What you have to do: Return the data. Every word must match.

---------- Provided data

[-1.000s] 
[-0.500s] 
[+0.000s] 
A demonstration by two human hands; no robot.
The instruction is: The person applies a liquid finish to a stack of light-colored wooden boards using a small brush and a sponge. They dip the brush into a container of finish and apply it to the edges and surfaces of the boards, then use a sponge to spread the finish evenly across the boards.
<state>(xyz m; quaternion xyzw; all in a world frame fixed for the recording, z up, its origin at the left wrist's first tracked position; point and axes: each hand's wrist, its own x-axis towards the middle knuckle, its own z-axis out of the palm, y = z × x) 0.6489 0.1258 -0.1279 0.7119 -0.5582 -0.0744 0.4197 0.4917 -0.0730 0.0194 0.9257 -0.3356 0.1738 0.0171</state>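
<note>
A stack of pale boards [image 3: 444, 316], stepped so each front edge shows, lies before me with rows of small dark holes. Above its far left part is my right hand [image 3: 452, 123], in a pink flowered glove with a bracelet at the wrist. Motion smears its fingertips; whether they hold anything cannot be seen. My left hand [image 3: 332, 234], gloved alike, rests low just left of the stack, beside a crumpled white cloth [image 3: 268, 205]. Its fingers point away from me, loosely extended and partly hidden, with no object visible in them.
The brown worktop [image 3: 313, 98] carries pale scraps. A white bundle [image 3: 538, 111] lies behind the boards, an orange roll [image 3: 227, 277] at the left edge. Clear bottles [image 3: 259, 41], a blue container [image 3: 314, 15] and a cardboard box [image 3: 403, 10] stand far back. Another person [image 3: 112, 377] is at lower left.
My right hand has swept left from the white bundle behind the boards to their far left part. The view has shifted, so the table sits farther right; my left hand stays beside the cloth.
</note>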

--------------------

Result of the exercise:
[-1.000s] 
[-0.500s] 
[+0.000s] 
A demonstration by two human hands; no robot.
The instruction is: The person applies a liquid finish to a stack of light-colored wooden boards using a small brush and a sponge. They dip the brush into a container of finish and apply it to the edges and surfaces of the boards, then use a sponge to spread the finish evenly across the boards.
<state>(xyz m; quaternion xyzw; all in a world frame fixed for the recording, z up, its origin at the left wrist's first tracked position; point and axes: each hand's wrist, its own x-axis towards the middle knuckle, its own z-axis out of the palm, y = z × x) 0.6489 0.1258 -0.1279 0.7119 -0.5582 -0.0744 0.4197 0.4917 -0.0730 0.0194 0.9257 -0.3356 0.1738 0.0171</state>
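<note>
A stack of pale boards [image 3: 444, 316], stepped so each front edge shows, lies before me with rows of small dark holes. Above its far left part is my right hand [image 3: 452, 123], in a pink flowered glove with a bracelet at the wrist. Motion smears its fingertips; whether they hold anything cannot be seen. My left hand [image 3: 332, 234], gloved alike, rests low just left of the stack, beside a crumpled white cloth [image 3: 268, 205]. Its fingers point away from me, loosely extended and partly hidden, with no object visible in them.
The brown worktop [image 3: 313, 98] carries pale scraps. A white bundle [image 3: 538, 111] lies behind the boards, an orange roll [image 3: 227, 277] at the left edge. Clear bottles [image 3: 259, 41], a blue container [image 3: 314, 15] and a cardboard box [image 3: 403, 10] stand far back. Another person [image 3: 112, 377] is at lower left.
My right hand has swept left from the white bundle behind the boards to their far left part. The view has shifted, so the table sits farther right; my left hand stays beside the cloth.
</note>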

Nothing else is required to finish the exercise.